Hacker Group Threatens to Leak Data of Over 500K Christie’s Clients


The hacker collective known as RansomHub, which claimed responsibility for a cyberattack that led to Christie’s website being down ahead of several high-profile spring season sales this month, has threatened to leak personal data about the auction house’s clients.

RansomHub, which was behind another cyberattack last February on the healthcare payment management provider Change Healthcare, says it will publicize the data of “at least 500,000 private clients” by Friday, May 31, if Christie’s doesn’t pony up an undisclosed monetary amount.

In an updated statement regarding the cyberattack shared with Hyperallergic, a Christie’s spokesperson said that ongoing investigations “determined that the group behind the incident took some limited amount of personal data relating to some of our clients” and that “there is no evidence that any financial or transactional records were compromised.”

The technical disruption, which lasted from May 9 to May 18, didn’t appear to hinder any sales as Christie’s quickly set up a temporary website with lot information for various auctions, and clients were requested to bid via phone or in person. The auction house referred to the cyberattack as a “technology security incident” at the time and did not comment on whether client data had been breached.

On Monday, May 27, RansomHub took responsibility for the attack, according to the New York Times, and claimed to have retrieved personal information from half a million Christie’s clients. In a statement reportedly published on the so-called dark web, the group shared a screen-captured snippet of client information including full names, birthdates, sex, and nationality as proof, threatening to release all information unless the auction house paid up.

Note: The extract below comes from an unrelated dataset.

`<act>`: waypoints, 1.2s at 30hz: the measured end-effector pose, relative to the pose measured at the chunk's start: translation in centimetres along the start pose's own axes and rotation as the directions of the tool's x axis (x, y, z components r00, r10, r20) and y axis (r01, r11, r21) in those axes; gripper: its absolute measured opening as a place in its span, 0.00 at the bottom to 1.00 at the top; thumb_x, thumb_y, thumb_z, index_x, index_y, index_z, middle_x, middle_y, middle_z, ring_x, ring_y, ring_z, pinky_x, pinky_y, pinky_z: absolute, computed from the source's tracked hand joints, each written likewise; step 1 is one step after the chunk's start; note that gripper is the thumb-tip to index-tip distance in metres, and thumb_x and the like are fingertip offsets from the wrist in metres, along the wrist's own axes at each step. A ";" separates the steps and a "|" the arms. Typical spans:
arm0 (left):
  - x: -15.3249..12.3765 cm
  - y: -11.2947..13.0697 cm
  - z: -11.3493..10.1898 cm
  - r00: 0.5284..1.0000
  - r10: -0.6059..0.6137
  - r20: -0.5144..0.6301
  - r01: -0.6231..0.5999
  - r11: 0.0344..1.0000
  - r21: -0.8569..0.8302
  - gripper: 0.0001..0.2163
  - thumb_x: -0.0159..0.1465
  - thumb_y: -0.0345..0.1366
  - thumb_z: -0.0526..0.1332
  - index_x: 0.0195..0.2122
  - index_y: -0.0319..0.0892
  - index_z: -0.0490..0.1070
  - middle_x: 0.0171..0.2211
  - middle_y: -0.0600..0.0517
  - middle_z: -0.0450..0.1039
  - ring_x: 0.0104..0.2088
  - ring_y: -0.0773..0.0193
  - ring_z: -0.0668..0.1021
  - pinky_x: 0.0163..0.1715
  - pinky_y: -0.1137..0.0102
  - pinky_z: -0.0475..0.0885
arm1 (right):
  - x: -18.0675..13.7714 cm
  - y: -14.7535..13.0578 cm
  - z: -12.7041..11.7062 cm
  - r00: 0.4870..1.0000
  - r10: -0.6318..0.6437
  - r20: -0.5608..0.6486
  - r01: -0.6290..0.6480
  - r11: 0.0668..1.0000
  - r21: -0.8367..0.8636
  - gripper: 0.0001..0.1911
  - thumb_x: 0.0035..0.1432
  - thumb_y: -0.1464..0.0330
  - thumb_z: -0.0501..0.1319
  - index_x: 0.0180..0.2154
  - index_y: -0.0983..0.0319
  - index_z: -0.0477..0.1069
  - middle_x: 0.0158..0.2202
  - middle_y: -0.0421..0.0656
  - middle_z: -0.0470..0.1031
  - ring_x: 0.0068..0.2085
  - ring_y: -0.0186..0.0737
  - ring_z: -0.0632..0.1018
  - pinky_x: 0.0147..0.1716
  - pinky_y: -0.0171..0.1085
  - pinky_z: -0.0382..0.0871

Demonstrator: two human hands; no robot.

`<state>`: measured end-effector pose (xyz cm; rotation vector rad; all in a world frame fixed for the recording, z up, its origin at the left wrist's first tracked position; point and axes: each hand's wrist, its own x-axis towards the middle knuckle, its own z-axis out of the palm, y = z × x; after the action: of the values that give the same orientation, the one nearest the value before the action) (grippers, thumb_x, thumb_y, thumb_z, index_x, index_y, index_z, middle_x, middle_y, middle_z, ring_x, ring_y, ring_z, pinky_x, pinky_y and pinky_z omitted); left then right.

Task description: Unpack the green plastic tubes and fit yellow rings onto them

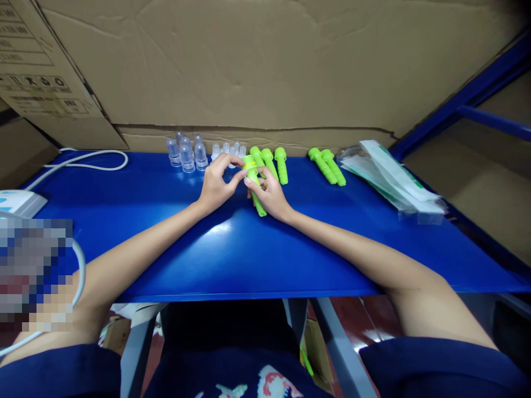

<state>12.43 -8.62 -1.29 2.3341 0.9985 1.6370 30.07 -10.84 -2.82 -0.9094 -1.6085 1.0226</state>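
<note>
A lime-green, flashlight-shaped plastic piece (258, 203) is held between my two hands, tilted, over the middle of the blue table. My left hand (217, 185) pinches its wide upper end, near a yellow band. Round its narrower body the fingers of my right hand (270, 194) are closed. Just beyond my hands lie three like green pieces (281, 166). Several clear plastic bottle-shaped parts (187, 156) stand upright to the left, and smaller clear parts (226, 148) sit partly behind my left hand.
Two more green pieces (327, 166) lie to the right, beside flat plastic packets (394, 179). A white cable (99, 157) and a white device (22, 203) are at the left. Cardboard (249, 66) walls the back; a blue metal frame (468, 99) rises at right.
</note>
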 end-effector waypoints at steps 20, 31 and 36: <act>-0.1 0.6 0.1 1.000 -0.008 -0.011 0.009 0.998 0.063 0.05 0.69 0.38 0.66 0.40 0.43 0.76 0.40 0.50 0.82 0.42 0.58 0.81 0.48 0.62 0.72 | 0.1 0.0 0.0 0.997 0.054 0.054 -0.057 0.997 0.052 0.30 0.59 0.41 0.66 0.43 0.57 0.59 0.22 0.31 0.72 0.17 0.31 0.71 0.15 0.32 0.65; -0.1 0.4 -0.2 0.994 0.103 0.034 -0.106 0.990 0.092 0.06 0.70 0.40 0.64 0.42 0.43 0.76 0.42 0.49 0.83 0.44 0.58 0.82 0.49 0.61 0.73 | 0.1 -0.1 -0.2 0.981 0.083 0.177 -0.093 0.994 0.054 0.30 0.60 0.40 0.65 0.42 0.59 0.62 0.27 0.36 0.75 0.19 0.32 0.74 0.17 0.33 0.68; -0.4 0.8 0.3 0.974 0.187 0.129 -0.200 0.975 0.101 0.08 0.73 0.39 0.59 0.46 0.44 0.76 0.52 0.45 0.79 0.55 0.56 0.80 0.55 0.60 0.70 | 0.3 0.2 -0.2 0.978 0.084 0.189 -0.091 0.995 0.029 0.31 0.58 0.48 0.69 0.49 0.61 0.63 0.27 0.34 0.74 0.20 0.31 0.74 0.19 0.32 0.69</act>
<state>13.02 -9.41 -1.38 2.6445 0.8868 1.5181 30.24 -10.47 -2.86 -0.8867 -1.7105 1.2268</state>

Brett Callow, a threat analyst at the New Zealand-based cybersecurity software firm Emsisoft, shared RansomHub’s extortion threat with the screen-captured data sample blurred out on X.

RansomHub claimed that it tried to find a “reasonable resolution” with Christie’s, but the auction house ceased communications after a certain point. The group also alleges that the auction house would be hit with heavy fines for violating the General Data Protection Regulation — a European Union law mandating that data controllers report data breaches that could cause harm to impacted individuals.

“Christie’s is currently notifying privacy regulators, government agencies as well as in the process of communicating shortly with affected clients,” the Christie’s spokesperson told Hyperallergic. The representative did not disclose how many clients may have been affected or how much money RansomHub was demanding, but maintained that there is no evidence that financial or transactional records were compromised.